SUPPLY AND DEMAND -- Words don't always come on demand. Writers struggle for the best word -- the most effective word -- to convey a meaning, an image, or a message. But much also depends on the recipient -- the reader or the listener -- who brings a set of experiences, a history of beliefs and practices, which attach to a word or phrase new meanings, alternate meanings, or meanings that the writer did not intend to send or may not have thought of when framing the sentence. This is why so many domestic arguments are really about semantics, not issues.
Or, as comedian Dave Gardner put it, "What do it look like to both of us? Now we gettin' someplace."
PUNCHY -- Consider why style manuals often recommend Anglo-Saxon short verbs over polysyllabic Latin-based verbs. Multiple sounds in a single word tend to overwhelm the thought or idea the writer is trying to convey. Also, some words are construed to be more active than others. But what makes them more active? Is it that Anglo-Saxon verbs are shorter, and therefore more lithe? In sports, smaller, lighter athletes are often faster and with quicker reflexes than larger, lumbering competitors. The same may be true with words.
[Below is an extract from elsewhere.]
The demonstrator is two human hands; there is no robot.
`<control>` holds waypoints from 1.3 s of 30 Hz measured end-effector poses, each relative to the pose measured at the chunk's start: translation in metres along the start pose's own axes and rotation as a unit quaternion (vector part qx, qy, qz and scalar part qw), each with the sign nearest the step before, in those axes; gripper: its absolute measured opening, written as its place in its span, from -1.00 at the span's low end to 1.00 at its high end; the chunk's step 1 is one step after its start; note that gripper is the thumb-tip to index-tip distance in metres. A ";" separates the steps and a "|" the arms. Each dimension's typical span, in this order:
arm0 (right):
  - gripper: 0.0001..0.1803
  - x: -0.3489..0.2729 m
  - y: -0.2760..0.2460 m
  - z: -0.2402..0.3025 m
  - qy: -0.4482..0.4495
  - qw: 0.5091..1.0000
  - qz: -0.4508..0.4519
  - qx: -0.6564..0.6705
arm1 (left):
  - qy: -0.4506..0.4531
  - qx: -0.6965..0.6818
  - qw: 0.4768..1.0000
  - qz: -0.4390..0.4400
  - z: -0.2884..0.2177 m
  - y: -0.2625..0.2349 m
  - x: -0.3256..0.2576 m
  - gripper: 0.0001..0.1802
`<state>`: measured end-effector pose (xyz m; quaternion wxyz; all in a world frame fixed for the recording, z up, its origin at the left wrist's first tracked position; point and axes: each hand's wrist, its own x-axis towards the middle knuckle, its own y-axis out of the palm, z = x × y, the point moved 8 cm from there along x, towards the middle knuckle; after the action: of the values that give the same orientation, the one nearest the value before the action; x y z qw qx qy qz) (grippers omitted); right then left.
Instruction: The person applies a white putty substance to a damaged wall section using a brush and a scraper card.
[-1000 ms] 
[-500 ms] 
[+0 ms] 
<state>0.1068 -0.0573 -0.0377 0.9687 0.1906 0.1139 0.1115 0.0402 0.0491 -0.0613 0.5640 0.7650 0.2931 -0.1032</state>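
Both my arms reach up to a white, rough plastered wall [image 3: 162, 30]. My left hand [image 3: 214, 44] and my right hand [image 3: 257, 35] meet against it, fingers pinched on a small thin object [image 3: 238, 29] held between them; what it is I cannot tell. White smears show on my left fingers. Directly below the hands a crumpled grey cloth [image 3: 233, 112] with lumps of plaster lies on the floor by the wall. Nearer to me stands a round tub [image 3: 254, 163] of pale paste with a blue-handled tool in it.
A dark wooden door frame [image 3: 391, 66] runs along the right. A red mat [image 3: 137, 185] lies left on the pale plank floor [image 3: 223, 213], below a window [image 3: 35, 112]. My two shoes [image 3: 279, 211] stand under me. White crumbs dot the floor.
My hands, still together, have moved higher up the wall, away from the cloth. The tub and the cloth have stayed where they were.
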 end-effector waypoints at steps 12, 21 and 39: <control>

Or it could be that on a linguistic DNA level, Latin is still a foreign language.
BASE LINES -- I went to an ophthalmologist recently, who was surprised when I pointed out that the medical term "presbyopia" was derived from the Greek for "old eyes." And years ago, I asked a dermatologist, "What do you call this indentation, or pit, on the inside of the elbow." He harrumphed a few doctor noises, and replied: "It's the antecubital fossa." After I got home, curiosity drove me to a dictionary, because I remembered that the element "ante-" meant "in front of," as in "anteroom," and that the word "cubit" was an ancient unit of measurement calculated as the distance from the wrist to the elbow. It turns out that "fossa" means "pit." So "antecubital fossa" is medical jargon for "pit in front of the elbow." Two good examples of the use of jargon, or a way to communicate with fellow members of a select group, and keep outsiders ignorant.
CLICHE CORNER -- Arctic blast, polar plunge and icy grip should all be banished from the lexicon of weather reports. Once is clever, twice is noticeable and three or more usages mean the writer has no imagination.
SHAKESPEAREAN DISSING -- Old Will was a master of the insult. Try using that fact when teaching Elizabethan drama to teenagers.
OVERHEARD -- "You're a Druid, aren't you? That's funny, you don't look Druish."
OVERHEARD, PART TWO -- "I'm going to plant pansies, but I'll do it in a manly fashion."
TRADE SECRET -- The secret of good writing is not in knowing what to put in, but in knowing what to leave out.